Copy out all lines in the material below that contain the string "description".

════════════════════

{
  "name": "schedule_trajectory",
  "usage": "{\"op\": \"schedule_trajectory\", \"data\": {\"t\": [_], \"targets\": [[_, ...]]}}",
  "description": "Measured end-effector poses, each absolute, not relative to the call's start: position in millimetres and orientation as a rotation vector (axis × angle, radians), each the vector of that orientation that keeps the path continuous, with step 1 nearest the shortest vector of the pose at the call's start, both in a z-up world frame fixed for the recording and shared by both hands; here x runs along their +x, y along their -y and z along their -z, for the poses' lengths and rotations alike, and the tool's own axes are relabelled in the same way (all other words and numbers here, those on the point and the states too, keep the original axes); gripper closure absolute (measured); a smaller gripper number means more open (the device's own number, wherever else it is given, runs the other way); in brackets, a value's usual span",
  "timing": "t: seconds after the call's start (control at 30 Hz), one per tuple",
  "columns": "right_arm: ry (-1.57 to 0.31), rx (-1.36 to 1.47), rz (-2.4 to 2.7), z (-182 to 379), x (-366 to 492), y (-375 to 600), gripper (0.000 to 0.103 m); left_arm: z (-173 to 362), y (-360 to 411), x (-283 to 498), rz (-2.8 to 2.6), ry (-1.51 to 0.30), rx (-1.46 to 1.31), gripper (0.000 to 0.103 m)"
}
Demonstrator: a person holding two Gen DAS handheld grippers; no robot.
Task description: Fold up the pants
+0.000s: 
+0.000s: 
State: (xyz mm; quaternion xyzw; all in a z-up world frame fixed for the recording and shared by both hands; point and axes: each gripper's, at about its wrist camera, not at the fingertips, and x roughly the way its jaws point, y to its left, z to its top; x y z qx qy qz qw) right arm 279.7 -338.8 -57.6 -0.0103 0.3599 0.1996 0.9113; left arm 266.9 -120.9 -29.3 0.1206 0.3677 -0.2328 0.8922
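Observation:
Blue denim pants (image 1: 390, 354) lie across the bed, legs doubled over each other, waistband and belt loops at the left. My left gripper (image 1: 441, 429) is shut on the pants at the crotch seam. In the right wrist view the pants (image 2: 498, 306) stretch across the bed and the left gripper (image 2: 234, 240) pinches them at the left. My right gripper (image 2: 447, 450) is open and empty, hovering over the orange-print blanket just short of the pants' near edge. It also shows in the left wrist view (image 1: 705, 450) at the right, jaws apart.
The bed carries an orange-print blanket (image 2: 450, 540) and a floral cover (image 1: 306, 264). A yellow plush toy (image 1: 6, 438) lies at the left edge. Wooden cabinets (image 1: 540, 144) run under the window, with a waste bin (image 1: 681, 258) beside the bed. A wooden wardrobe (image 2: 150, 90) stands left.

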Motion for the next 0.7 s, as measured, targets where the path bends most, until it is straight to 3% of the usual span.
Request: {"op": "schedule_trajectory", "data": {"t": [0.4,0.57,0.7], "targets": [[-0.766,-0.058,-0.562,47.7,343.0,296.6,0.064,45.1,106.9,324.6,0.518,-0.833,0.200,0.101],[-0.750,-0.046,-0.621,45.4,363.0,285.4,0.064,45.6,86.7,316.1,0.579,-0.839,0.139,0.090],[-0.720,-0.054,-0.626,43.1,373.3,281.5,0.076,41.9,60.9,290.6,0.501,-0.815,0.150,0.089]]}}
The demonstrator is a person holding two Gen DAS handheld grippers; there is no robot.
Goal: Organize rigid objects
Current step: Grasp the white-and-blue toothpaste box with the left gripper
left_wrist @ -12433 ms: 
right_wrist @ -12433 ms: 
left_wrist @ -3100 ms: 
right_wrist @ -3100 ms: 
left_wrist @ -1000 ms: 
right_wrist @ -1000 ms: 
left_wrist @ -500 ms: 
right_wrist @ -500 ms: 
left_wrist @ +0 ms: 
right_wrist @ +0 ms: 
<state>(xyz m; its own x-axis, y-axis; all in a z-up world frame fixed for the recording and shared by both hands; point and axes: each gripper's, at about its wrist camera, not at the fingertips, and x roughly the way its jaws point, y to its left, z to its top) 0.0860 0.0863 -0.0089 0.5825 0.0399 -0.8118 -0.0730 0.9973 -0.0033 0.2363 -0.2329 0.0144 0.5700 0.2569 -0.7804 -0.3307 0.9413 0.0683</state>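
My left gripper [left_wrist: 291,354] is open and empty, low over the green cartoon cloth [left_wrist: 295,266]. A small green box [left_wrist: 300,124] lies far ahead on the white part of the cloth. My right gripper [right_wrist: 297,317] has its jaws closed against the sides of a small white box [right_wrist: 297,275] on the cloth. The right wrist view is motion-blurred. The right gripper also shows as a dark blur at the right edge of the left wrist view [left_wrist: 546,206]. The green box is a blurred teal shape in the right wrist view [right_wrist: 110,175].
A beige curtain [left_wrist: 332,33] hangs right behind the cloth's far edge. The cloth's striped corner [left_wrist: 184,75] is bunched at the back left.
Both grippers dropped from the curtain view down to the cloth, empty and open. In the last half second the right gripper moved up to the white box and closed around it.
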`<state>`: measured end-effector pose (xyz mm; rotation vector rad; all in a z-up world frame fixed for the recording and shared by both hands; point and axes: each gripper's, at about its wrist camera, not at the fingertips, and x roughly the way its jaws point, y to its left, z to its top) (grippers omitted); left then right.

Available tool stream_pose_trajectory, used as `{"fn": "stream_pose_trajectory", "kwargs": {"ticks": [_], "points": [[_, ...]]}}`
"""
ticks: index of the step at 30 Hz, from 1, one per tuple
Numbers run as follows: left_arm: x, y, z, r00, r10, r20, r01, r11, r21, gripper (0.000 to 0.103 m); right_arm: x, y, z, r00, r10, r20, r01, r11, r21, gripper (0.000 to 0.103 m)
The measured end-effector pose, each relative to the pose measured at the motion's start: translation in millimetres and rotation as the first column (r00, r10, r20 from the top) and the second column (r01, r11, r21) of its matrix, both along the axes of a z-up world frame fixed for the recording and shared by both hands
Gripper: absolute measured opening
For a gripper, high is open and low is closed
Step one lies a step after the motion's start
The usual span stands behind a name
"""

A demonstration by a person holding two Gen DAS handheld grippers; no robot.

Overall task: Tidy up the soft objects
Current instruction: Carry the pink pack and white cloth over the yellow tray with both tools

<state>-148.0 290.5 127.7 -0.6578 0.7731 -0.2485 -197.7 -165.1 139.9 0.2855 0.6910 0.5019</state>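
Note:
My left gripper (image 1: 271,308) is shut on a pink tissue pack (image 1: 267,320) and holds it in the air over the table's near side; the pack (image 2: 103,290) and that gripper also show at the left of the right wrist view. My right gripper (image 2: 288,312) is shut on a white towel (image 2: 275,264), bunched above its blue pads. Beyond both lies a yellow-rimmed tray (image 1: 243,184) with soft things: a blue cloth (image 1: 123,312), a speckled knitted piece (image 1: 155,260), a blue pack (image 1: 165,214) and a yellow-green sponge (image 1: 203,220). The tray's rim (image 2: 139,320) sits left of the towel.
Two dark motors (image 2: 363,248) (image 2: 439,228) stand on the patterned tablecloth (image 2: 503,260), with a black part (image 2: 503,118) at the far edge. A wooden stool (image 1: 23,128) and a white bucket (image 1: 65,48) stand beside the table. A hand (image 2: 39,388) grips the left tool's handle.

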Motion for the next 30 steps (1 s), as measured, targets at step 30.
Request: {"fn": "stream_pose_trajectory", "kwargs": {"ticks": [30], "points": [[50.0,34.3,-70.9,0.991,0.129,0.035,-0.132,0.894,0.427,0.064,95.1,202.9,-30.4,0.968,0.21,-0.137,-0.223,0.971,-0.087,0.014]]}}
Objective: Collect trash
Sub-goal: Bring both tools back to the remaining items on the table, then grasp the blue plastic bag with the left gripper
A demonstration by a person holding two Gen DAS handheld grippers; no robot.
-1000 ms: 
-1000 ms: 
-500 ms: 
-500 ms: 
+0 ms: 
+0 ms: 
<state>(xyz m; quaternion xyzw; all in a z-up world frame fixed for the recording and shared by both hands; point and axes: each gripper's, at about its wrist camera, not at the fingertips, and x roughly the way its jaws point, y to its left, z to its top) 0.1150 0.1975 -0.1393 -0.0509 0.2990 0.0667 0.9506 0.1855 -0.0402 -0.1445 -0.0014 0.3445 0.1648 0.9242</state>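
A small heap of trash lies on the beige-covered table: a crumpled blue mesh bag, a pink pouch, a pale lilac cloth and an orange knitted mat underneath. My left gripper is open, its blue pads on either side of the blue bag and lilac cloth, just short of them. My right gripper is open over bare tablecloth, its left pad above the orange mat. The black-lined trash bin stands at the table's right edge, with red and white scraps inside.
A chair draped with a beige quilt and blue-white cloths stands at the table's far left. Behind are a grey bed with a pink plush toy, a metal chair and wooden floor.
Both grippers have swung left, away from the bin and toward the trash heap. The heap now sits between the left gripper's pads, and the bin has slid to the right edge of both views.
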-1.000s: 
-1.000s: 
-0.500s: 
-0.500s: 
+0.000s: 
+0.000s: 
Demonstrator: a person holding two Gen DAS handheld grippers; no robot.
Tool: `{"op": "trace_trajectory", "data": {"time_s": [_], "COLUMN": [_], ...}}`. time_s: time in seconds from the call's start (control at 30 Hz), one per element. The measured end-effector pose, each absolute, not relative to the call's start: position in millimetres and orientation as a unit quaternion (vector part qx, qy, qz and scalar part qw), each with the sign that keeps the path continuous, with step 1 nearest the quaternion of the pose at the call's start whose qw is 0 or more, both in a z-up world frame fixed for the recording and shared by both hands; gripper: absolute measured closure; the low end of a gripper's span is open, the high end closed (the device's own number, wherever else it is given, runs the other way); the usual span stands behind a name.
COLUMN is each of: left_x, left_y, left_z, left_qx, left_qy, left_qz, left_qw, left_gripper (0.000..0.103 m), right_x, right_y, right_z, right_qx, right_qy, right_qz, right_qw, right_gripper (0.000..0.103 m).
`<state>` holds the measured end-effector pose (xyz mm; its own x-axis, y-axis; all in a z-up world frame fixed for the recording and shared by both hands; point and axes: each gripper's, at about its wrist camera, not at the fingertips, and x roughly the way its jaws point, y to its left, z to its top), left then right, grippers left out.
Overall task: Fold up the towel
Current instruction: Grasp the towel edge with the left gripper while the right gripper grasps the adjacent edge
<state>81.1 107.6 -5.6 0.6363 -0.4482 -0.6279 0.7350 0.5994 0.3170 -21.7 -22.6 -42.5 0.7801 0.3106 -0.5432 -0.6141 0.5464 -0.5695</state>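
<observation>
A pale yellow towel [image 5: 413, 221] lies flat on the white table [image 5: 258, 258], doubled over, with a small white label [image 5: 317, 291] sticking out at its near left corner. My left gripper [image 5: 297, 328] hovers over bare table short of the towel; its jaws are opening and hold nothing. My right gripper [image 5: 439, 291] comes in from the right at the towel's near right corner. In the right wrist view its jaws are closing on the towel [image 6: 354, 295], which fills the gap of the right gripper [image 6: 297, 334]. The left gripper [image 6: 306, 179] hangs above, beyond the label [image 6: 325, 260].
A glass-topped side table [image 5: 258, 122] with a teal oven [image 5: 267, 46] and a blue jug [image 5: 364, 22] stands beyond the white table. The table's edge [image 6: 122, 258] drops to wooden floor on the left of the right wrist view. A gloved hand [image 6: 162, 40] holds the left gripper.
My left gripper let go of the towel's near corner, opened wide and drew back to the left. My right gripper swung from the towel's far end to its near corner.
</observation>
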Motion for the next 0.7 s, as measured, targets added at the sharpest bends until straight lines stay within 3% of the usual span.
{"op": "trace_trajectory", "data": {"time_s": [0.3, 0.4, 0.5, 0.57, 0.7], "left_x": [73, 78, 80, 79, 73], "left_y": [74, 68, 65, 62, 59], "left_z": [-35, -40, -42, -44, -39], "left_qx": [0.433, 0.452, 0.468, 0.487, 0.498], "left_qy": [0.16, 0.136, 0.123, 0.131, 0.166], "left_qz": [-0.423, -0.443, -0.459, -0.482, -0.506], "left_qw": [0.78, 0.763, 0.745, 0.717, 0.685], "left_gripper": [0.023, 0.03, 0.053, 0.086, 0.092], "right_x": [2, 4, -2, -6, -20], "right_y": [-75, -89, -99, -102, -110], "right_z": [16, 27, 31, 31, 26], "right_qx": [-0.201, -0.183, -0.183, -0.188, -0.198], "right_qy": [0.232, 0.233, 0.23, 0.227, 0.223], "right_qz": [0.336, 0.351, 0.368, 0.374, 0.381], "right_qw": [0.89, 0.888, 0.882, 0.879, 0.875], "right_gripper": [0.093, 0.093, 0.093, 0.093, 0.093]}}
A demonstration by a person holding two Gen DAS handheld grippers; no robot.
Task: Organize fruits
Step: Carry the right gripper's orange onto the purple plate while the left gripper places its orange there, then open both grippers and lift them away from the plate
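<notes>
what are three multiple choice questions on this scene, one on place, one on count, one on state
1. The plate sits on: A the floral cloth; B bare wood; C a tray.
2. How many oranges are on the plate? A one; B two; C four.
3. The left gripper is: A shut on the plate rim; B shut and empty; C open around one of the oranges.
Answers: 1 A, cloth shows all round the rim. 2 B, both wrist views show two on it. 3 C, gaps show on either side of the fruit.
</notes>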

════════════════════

**TASK RESULT**.
  "description": "Measured end-effector poses, each absolute, not relative to the call's start: position in millimetres and orientation as a rotation vector (axis × angle, radians), each the vector of that orientation that keeps the path continuous, with step 1 nearest the shortest vector of the pose at the call's start, both in a z-up world frame fixed for the recording and shared by both hands; here x runs along their +x, y along their -y and z along their -z, for the poses' lengths and rotations alike, and the tool's own axes are relabelled in the same way (all other words and numbers here, those on the point and the states too, keep the original axes); gripper closure absolute (measured); a smaller gripper number means more open (the device's own number, wherever else it is given, runs the other way); in brackets, a value's usual span",
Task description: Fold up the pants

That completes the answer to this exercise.